- _YOUR OBJECTIVE_
Although pictures appear in the entries below, leave them out and print exactly the lines from the first line through the line containing "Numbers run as".

^^^^^^^^^^^^^^^^

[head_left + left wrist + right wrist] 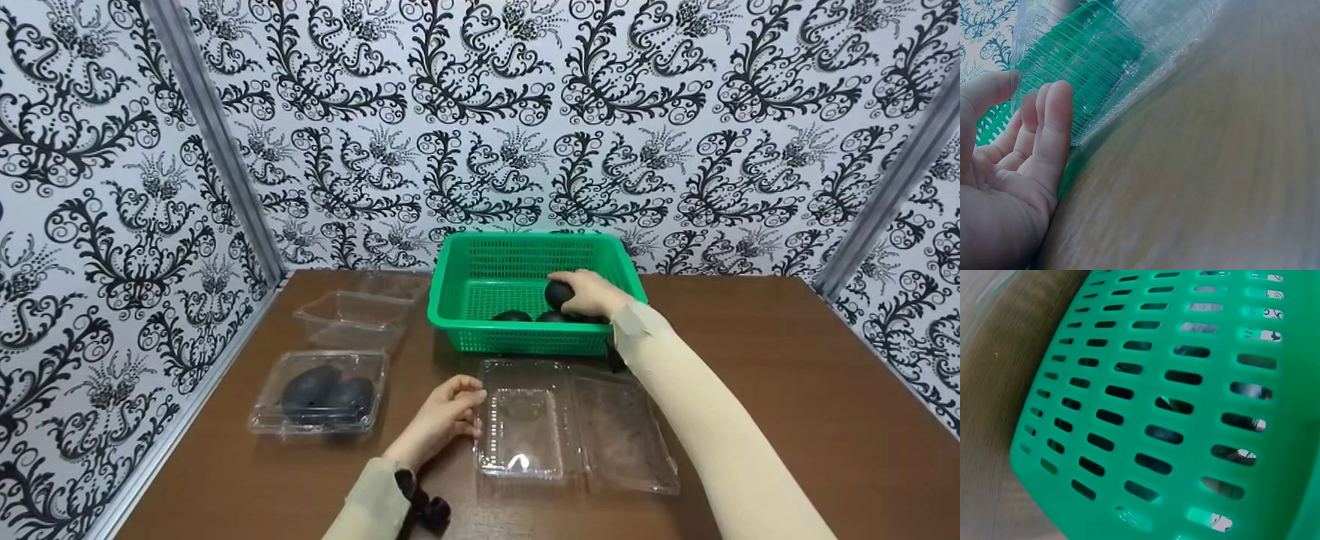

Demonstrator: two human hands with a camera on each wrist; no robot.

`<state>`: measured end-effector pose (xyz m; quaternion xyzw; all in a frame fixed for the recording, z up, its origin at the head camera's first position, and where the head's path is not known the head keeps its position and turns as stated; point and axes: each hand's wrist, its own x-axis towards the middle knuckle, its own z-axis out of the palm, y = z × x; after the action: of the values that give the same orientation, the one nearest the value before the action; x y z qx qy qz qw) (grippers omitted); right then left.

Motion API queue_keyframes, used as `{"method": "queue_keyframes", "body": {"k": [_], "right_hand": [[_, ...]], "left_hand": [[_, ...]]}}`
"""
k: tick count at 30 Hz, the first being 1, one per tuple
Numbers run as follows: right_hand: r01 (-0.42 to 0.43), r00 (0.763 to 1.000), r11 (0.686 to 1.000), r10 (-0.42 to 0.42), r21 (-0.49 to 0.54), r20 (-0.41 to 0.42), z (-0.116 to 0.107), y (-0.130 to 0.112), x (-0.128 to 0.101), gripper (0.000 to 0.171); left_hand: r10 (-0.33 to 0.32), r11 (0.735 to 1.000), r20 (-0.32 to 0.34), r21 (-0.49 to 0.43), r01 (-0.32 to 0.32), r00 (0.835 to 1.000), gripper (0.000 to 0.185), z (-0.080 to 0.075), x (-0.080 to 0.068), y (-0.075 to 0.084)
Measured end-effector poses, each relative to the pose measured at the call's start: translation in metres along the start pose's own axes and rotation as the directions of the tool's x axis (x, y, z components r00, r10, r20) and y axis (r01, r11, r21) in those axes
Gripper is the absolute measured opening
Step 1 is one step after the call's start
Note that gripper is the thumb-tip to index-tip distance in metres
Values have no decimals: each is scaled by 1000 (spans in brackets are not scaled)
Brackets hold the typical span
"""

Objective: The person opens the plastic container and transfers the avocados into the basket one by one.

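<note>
While I watched, my right hand [592,294] was curled around a dark round avocado [559,293] inside the green plastic basket [480,264] at the back of the brown counter [787,390]. My left hand [444,416], fingers loose, touched the open clear plastic box [525,420] just in front.

A closed clear clamshell box [321,394] lies on the brown wooden table [787,390] just left of the left hand [442,416], with two dark avocados [307,386] side by side inside it. Beyond that box, farther from the left hand and well to the left of the right hand [592,292], sits an empty clear plastic container [352,319]. Black-and-white floral wallpaper [525,112] rises behind and to both sides, and grey metal corner posts [217,142] mark the corners.
</note>
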<state>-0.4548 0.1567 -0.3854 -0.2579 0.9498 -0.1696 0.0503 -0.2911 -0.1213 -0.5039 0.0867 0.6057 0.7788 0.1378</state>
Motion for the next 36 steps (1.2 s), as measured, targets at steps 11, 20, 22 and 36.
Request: {"method": "queue_keyframes", "body": {"k": [11, 20, 22, 36], "right_hand": [[16, 1000, 1000, -16, 7, -5, 2, 3, 0, 64], [46, 998, 999, -46, 14, -39, 4, 5, 0, 67], [56, 997, 998, -56, 11, -48, 4, 5, 0, 67], [16, 1000, 1000, -16, 5, -20, 5, 9, -2, 56]], "left_hand": [[-1, 1000, -11, 1, 1, 1000, 33, 1, 0, 0], [1, 1000, -8, -14, -1, 1000, 26, 1, 0, 1], [4, 1000, -7, -16, -4, 1000, 25, 1, 0, 1], [-4, 1000, 5, -10, 4, 1000, 34, 1, 0, 0]]}}
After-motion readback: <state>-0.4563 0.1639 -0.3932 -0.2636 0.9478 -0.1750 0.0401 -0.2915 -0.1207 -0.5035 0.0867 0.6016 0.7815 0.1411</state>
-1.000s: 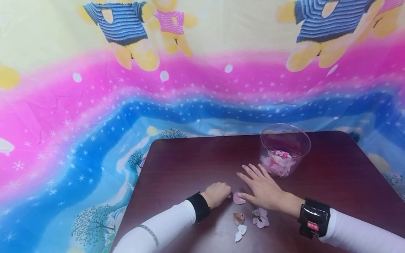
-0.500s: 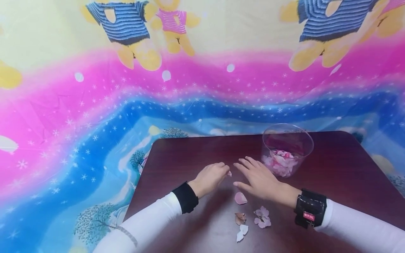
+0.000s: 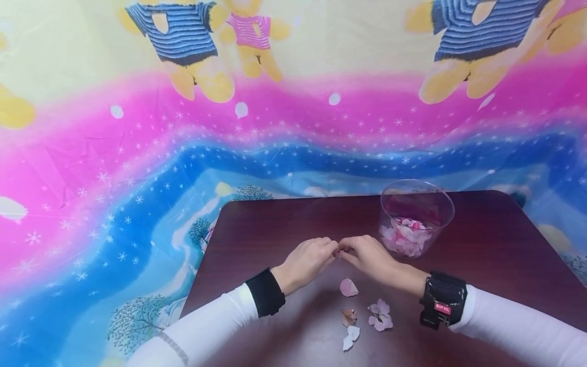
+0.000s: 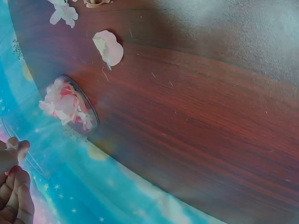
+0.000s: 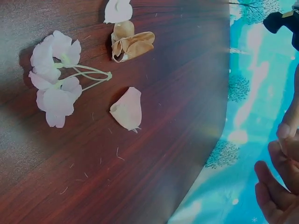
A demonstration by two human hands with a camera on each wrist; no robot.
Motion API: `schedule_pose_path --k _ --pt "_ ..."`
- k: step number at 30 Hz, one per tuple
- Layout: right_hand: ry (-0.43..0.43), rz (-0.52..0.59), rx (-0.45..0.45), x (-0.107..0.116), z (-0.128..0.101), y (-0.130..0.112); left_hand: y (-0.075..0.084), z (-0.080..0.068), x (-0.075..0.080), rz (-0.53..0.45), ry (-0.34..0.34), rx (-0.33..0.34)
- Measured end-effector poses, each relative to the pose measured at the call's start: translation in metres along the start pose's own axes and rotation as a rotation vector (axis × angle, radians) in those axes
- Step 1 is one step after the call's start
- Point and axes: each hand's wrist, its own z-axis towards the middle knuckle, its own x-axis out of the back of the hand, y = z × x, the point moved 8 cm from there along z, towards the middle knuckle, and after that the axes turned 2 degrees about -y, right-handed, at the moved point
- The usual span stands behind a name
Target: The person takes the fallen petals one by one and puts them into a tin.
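Observation:
My left hand (image 3: 306, 262) and right hand (image 3: 375, 261) meet fingertip to fingertip over the middle of the table. Between them they pinch a small pink petal (image 3: 339, 251), mostly hidden by the fingers. Just nearer lies a loose pale pink petal (image 3: 348, 287). Below it are a dried brown petal (image 3: 348, 317) and a white petal piece (image 3: 351, 338). A small cluster of pink blossoms (image 3: 380, 315) on thin green stems lies to their right. In the right wrist view the brown petal (image 5: 132, 43) looks curled and folded.
A clear plastic tub (image 3: 416, 204), partly filled with pink and white petals (image 3: 407, 237), stands behind my right hand. Fine fibres are scattered over the dark wooden table (image 3: 275, 219). A printed cloth (image 3: 293, 112) hangs behind the table's far edge.
My left hand has moved up the table and away from the loose petals, carrying a small petal. My right hand, spread earlier, has drawn its fingers in and met the left fingertips.

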Motion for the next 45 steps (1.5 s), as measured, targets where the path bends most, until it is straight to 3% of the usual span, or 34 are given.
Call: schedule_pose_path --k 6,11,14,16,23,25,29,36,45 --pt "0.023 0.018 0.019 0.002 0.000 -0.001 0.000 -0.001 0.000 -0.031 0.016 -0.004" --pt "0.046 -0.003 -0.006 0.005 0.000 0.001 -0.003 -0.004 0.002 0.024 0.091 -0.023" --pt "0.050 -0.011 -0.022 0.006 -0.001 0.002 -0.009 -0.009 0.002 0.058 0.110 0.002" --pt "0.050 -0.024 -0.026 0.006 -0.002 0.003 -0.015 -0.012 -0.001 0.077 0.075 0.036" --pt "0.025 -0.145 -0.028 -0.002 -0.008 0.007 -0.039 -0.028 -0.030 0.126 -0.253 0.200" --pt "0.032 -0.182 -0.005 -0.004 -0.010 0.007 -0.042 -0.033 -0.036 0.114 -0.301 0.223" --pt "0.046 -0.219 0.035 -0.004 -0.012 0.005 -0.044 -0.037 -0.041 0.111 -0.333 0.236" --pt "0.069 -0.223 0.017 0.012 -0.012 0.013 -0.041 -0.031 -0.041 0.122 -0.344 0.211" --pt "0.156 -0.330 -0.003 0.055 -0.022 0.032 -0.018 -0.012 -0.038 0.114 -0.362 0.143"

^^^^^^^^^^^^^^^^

- _YOUR RESPONSE_
[head_left + left wrist + right wrist] 

Demonstrator: two human hands with a camera on each wrist; no robot.

`<state>`: measured end-effector pose (xyz m; quaternion xyzw; all in a frame fixed for the recording, z up, its origin at the head camera's first position, and where the head's path is not known the head keeps its position and turns as stated; point and axes: each hand's wrist, its own x-axis towards the middle knuckle, its own z-axis out of the palm, y = z × x; after the action: of the values that give the same orientation, the one nearest the value before the action; x y z qx qy qz qw) (grippers omitted); right then left.

Motion API queue_keyframes, used as `{"method": "queue_keyframes", "body": {"k": [_], "right_hand": [[_, ...]], "left_hand": [[_, ...]]}}`
"""
k: tick count at 30 Hz, the first being 1, one per tuple
Numbers run as follows: right_hand: r01 (-0.42 to 0.43), r00 (0.763 to 1.000), r11 (0.686 to 1.000), r10 (-0.42 to 0.42), r21 (-0.49 to 0.54), r20 (-0.41 to 0.42), z (-0.116 to 0.107), y (-0.130 to 0.112), x (-0.128 to 0.101), gripper (0.000 to 0.171); left_hand: r10 (-0.33 to 0.32), r11 (0.735 to 1.000), r20 (-0.32 to 0.34), r21 (-0.49 to 0.43), r01 (-0.32 to 0.32), r00 (0.835 to 1.000), gripper (0.000 to 0.185), z (-0.080 to 0.075), x (-0.080 to 0.068), y (-0.075 to 0.084)

This answer has been written out in full.